- _INSTRUCTIONS FOR THE TASK_:
Report the number of lines in the entries below that include the word "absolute", and nothing else.

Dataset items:
▼
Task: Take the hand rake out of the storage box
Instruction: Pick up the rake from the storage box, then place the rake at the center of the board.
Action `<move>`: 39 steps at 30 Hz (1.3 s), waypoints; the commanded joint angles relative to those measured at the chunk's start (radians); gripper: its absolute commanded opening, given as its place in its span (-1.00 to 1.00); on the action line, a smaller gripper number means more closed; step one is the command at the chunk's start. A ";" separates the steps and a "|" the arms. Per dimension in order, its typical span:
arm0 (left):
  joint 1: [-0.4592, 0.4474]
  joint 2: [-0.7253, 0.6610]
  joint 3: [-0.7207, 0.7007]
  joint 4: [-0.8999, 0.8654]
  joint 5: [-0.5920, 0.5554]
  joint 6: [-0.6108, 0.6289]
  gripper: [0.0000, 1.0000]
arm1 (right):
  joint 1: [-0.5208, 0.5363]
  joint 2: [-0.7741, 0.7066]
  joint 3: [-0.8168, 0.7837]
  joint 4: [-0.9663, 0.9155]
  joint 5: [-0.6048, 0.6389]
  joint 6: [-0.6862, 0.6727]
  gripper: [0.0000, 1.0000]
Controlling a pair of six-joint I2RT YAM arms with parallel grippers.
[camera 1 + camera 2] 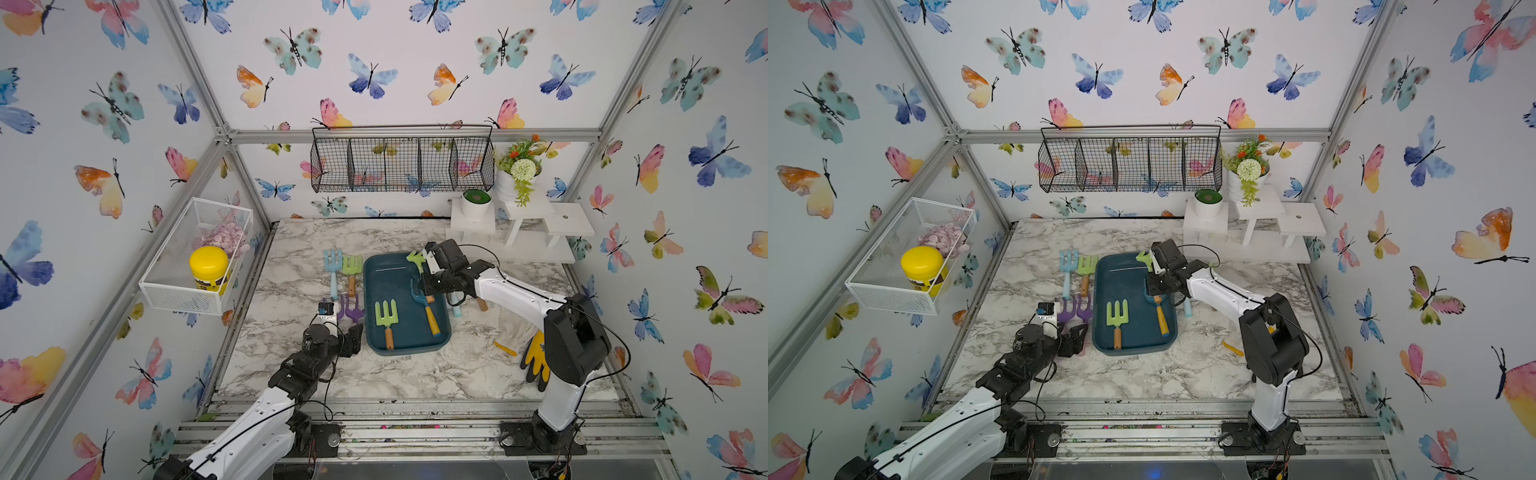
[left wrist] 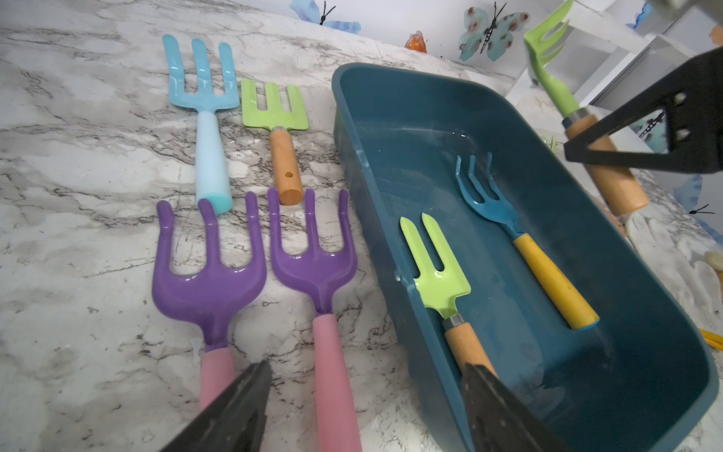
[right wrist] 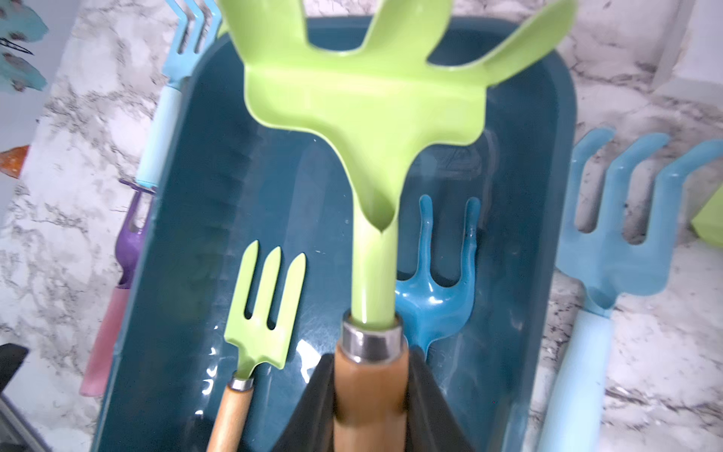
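Marble worktop (image 1: 374, 382), right tool (image 3: 369, 391) clamped on wooden handle of green hand rake (image 3: 364, 98), held aloft over teal storage box (image 1: 386, 282), left tool (image 2: 364, 411) wide apart beside box rim

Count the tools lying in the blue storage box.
2: the green fork and, beside it, the blue rake. The right gripper holds a green rake above the box.

The shallow dark teal-blue plastic storage box (image 1: 390, 282), rectangular with rounded corners, lies flat in the middle of the table (image 1: 415, 382), its long sides running from near edge to far edge. The lime-green hand rake (image 3: 367, 109), with bent tines, a steel collar and a wooden handle, hangs above the box's far right corner, its handle clamped in the right gripper (image 3: 369, 403).
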 commanded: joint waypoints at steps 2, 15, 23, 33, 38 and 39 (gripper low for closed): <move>-0.004 0.002 0.024 0.020 -0.011 0.000 0.64 | 0.007 -0.082 -0.030 -0.019 0.024 -0.022 -0.49; -0.003 0.011 0.027 0.023 -0.005 0.002 0.64 | 0.006 -0.344 -0.238 -0.136 0.201 -0.006 -0.47; -0.003 0.010 0.026 0.022 -0.001 0.001 0.64 | -0.061 -0.446 -0.391 -0.113 0.239 0.007 -0.47; -0.003 0.011 0.027 0.022 -0.002 0.000 0.64 | -0.275 -0.359 -0.401 -0.054 0.197 -0.093 -0.48; -0.004 0.014 0.027 0.025 0.002 0.002 0.64 | -0.362 -0.269 -0.342 -0.059 0.215 -0.160 -0.48; -0.003 0.015 0.028 0.025 0.004 0.002 0.64 | -0.375 -0.255 -0.330 -0.060 0.212 -0.167 -0.48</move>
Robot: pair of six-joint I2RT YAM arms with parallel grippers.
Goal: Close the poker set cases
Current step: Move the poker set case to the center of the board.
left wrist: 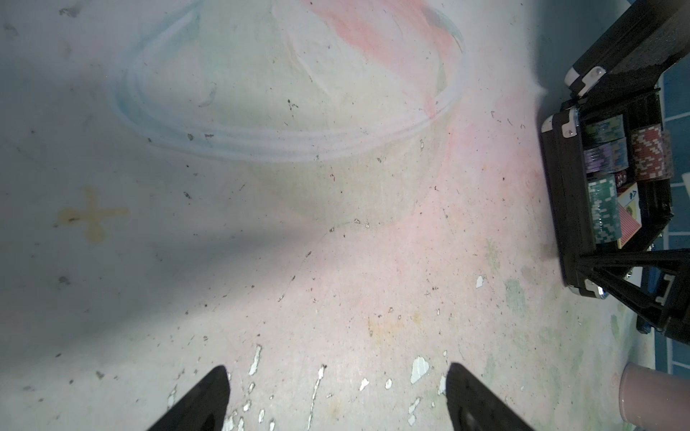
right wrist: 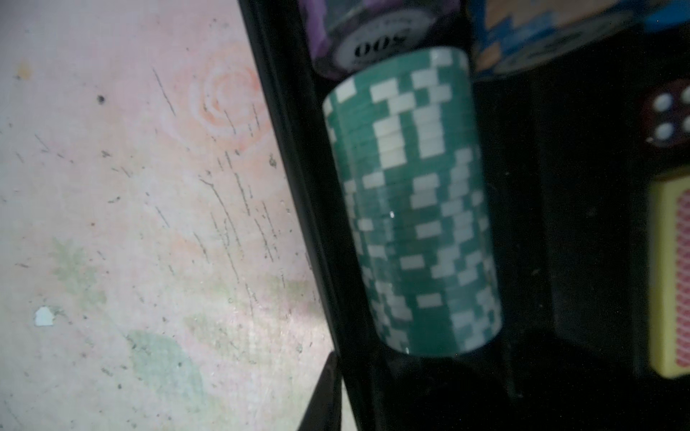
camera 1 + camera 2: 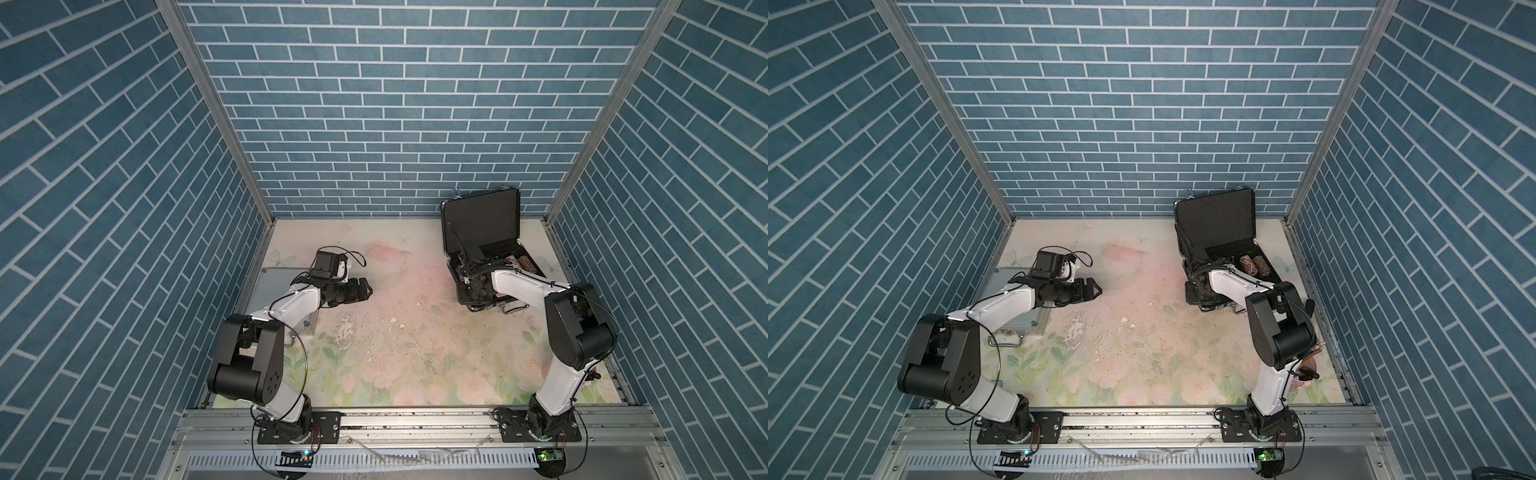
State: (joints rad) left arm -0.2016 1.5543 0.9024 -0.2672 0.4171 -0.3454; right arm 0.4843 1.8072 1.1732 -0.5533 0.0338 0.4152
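Note:
The silver poker set case [image 3: 279,291] lies flat and closed at the left, partly under my left arm. My left gripper [image 3: 365,289] hovers to its right over bare table, open and empty, its fingertips [image 1: 213,388] wide apart in the left wrist view. The black poker set case [image 3: 482,220] stands open at the back right with its lid upright. My right gripper [image 3: 469,286] is down at the case's near left corner. In the right wrist view one finger [image 2: 325,392] sits outside the case's side wall [image 2: 298,186]; the other is hidden in the dark inside.
Inside the black case lie a green chip stack [image 2: 410,201], a purple stack [image 2: 373,37], a red die [image 2: 668,115] and a card deck [image 2: 672,276]. A pink cup [image 1: 653,399] stands behind my right arm near the right wall. Blue brick walls close three sides.

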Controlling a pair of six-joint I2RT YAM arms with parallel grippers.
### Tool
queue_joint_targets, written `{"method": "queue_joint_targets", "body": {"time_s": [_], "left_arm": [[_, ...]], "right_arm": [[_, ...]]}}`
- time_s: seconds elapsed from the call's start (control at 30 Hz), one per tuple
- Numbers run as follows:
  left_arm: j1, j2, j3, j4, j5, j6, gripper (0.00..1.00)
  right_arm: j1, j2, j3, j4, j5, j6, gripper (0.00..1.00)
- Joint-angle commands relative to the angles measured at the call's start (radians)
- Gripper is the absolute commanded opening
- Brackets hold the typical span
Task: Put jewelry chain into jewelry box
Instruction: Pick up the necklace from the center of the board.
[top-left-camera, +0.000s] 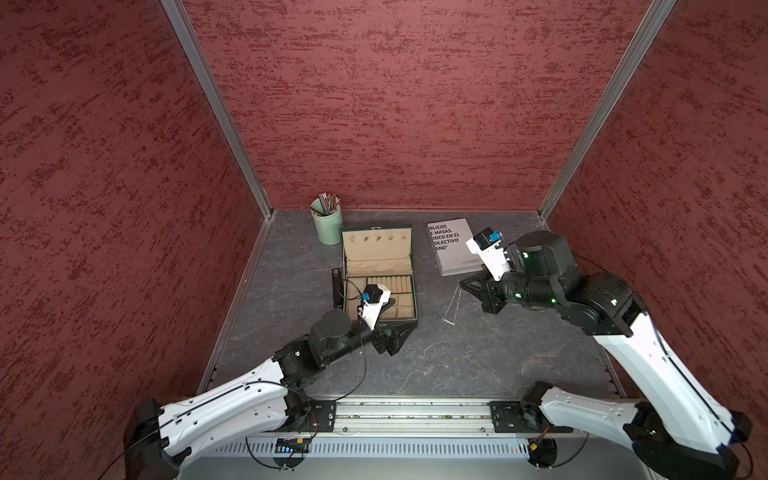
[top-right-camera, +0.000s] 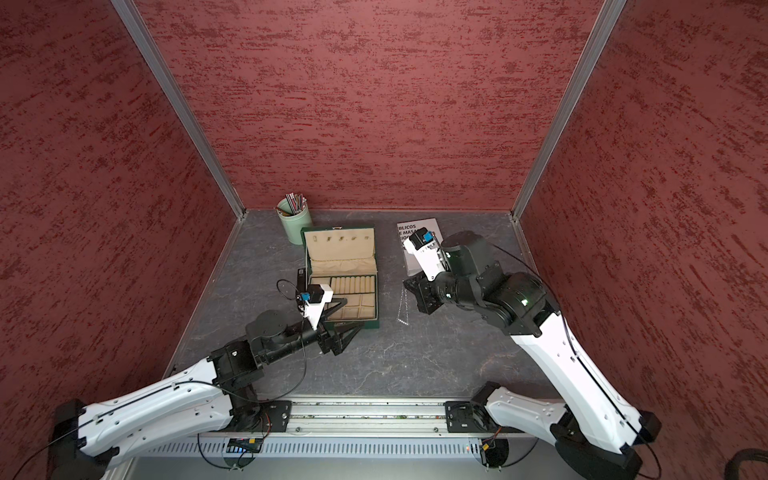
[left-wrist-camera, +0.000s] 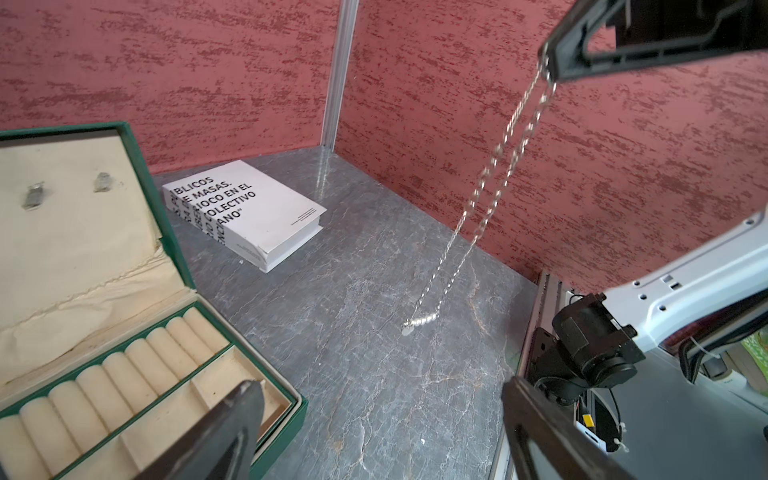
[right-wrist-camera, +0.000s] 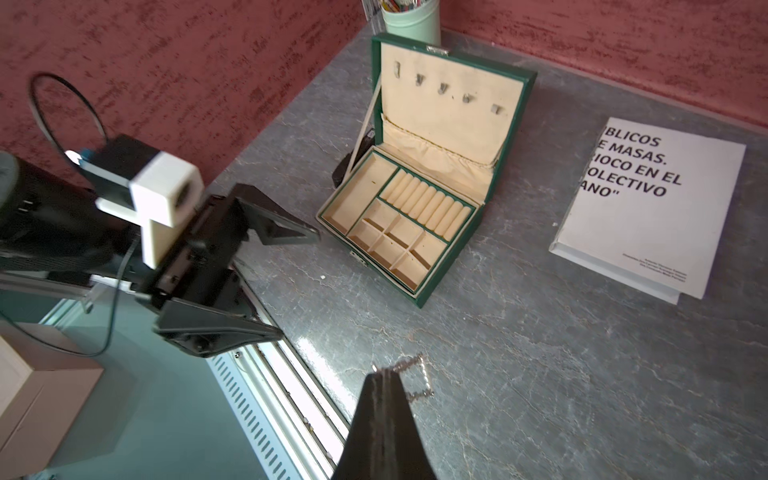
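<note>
Item: jewelry chain (left-wrist-camera: 423, 321), thin silvery links, doubled into 2 strands.
Location: hangs from right gripper (left-wrist-camera: 552, 66) over bare table (top-left-camera: 457, 365), betw. jewelry box (right-wrist-camera: 449, 120) and white book (right-wrist-camera: 648, 216). Apart from box. Lower end appears to rest on table top.
R end effector: right gripper pinched fully closed at the tips, chain caught betw. them at its upper end.
L end effector: left gripper (right-wrist-camera: 298, 283) spread wide, nothing in it. Sits at box's near corner, one finger at the rim, other over table. Contact w/ box: can't tell.
Box cond.: lid up, hooks in lid bare. Ring rolls, sq. compartments and long side tray all empty in right wrist view.
Other: pencil cup (top-left-camera: 327, 226) behind box, by back wall.
Step (est.): carry chain to box; nothing in yet.
Risk 1: dangling end drags and catches box wall, so chain is pulled from the pinch or box gets shoved. Cause: carried too low.
Risk 2: strands swing and drape over rim or lid on release. Cause: long hang, fast move.
Risk 3: chain or right arm fouls left gripper's finger. Cause: it sits on the approach side.
Risk 4: lid knocked shut. Cause: overshoot toward hinge.
</note>
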Motion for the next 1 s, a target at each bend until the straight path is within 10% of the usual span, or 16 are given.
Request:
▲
- _SOLVED EXERCISE_:
2